## Prompt:
Read the entries below and pull out each line with the string "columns".

## Records provided:
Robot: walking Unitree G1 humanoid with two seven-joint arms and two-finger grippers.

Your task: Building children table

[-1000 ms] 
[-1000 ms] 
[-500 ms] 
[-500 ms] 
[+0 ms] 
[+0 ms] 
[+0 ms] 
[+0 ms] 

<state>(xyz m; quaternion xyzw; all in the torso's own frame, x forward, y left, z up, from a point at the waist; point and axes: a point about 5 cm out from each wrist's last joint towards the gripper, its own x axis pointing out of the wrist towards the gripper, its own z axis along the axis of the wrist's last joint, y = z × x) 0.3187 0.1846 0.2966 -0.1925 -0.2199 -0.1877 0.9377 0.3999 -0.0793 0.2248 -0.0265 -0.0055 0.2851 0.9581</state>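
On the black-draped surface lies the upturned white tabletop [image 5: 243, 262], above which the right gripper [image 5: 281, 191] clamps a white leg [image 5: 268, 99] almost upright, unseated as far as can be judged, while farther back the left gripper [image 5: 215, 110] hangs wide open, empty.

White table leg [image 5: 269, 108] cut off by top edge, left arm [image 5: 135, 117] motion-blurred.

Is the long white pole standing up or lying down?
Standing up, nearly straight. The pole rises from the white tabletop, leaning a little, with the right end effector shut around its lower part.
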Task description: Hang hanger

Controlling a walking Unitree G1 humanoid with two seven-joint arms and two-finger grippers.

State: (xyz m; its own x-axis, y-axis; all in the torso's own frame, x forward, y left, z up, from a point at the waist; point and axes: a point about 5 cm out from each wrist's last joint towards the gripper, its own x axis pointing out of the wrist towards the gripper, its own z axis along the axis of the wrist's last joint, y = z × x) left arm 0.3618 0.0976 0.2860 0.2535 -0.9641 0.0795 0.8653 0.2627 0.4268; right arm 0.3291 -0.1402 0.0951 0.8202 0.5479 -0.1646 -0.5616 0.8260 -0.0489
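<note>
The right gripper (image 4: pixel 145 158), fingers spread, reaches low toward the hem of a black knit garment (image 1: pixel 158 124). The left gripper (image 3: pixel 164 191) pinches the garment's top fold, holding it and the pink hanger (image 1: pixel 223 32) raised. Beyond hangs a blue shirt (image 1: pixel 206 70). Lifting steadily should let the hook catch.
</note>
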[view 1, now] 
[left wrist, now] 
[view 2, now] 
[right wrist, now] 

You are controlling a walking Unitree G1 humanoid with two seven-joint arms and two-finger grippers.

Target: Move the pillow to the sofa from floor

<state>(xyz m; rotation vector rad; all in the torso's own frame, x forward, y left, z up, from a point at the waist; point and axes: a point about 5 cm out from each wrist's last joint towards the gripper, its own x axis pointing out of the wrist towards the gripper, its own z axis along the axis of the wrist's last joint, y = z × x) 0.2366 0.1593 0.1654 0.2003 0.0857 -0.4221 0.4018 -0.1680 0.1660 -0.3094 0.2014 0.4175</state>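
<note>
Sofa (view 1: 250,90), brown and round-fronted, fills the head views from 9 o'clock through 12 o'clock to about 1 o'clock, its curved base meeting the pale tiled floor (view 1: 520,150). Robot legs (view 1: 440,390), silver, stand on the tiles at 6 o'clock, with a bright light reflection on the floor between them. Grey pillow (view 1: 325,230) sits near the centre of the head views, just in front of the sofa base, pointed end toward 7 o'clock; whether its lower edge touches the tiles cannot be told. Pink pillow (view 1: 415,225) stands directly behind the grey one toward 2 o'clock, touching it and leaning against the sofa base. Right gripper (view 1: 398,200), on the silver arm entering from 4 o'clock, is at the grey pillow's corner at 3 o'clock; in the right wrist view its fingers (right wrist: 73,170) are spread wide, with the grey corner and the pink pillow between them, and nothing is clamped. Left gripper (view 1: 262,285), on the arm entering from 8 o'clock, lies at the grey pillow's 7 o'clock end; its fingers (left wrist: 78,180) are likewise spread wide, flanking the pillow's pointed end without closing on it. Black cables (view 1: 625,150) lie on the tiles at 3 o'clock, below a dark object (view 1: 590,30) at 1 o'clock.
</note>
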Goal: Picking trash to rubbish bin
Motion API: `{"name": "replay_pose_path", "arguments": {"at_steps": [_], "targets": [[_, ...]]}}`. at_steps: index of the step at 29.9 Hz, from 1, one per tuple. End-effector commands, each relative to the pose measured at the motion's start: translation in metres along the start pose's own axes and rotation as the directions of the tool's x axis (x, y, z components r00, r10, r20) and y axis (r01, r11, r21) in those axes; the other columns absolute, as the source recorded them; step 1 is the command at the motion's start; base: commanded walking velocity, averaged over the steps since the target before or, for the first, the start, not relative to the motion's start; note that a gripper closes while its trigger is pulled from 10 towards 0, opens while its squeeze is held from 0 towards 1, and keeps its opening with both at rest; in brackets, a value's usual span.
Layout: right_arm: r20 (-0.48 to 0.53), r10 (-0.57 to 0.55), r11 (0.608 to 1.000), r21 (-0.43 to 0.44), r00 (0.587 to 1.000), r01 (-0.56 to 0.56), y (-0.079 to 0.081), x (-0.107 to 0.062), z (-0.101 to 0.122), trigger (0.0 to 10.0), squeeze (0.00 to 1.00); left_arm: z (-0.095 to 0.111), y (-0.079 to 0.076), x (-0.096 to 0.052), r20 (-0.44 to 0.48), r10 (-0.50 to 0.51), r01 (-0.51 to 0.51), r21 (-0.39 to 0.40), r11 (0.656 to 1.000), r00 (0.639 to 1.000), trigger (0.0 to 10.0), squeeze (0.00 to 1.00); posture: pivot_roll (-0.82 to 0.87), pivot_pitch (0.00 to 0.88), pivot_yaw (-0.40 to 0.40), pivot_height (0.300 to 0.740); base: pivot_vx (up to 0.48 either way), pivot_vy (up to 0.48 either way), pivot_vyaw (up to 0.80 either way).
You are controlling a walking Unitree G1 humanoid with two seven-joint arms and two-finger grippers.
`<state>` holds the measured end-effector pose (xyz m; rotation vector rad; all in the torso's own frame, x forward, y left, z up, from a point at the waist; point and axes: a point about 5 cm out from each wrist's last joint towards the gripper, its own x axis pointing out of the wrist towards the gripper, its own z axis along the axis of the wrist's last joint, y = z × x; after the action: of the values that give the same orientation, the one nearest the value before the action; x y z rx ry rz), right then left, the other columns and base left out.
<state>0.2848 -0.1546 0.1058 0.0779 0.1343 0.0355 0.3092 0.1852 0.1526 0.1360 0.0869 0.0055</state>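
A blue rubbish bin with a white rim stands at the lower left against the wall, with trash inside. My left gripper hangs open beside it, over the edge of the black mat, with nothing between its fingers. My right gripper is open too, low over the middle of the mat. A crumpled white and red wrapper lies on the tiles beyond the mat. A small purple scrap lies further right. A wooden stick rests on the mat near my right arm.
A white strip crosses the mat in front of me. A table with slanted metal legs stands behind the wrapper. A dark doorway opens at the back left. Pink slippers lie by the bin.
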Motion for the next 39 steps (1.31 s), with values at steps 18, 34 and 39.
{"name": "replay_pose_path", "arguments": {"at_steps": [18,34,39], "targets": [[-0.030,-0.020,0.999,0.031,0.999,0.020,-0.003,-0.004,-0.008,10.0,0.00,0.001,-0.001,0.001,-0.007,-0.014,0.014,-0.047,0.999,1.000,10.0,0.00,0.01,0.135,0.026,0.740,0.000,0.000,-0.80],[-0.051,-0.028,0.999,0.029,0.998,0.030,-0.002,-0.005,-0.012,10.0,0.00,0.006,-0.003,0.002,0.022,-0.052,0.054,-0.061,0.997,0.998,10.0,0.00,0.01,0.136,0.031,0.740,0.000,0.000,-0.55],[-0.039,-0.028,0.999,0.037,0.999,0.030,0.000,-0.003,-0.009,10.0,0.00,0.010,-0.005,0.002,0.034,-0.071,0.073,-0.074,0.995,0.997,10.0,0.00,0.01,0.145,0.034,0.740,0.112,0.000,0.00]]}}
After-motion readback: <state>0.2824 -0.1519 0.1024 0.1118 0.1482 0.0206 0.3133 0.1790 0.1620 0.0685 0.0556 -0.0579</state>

## Written solution:
Motion API: `{"name": "replay_pose_path", "arguments": {"at_steps": [_], "targets": [[_, ...]]}}`. at_steps: index of the step at 29.9 Hz, from 1, one per tuple. End-effector commands, each relative to the pose measured at the motion's start: translation in metres along the start pose's own axes and rotation as the directions of the tool's x axis (x, y, z components r00, r10, r20) and y axis (r01, r11, r21) in those axes; the other columns absolute, as the source recorded them; step 1 is the command at the motion's start; base: commanded walking velocity, averaged over the steps since the target before or, for the first, the start, not relative to the motion's start; note that a gripper closes while its trigger is pulled from 10 towards 0, opens while its squeeze is held from 0 towards 1, and keeps its opening with both at rest; in brackets, a value's usual span.
`<state>` holds the measured end-effector pose (xyz m; rotation vector rad; all in the torso's own frame, x forward, y left, z up, from a point at the waist; point and axes: a point about 5 cm out from each wrist's last joint towards the gripper, its own x axis pointing out of the wrist towards the gripper, its own z axis along the axis of the wrist's last joint, y = z × x; after the action: of the values that give the same orientation, the one nearest the value before the action; x y z rx ry rz), right then left, the other columns and base left out.

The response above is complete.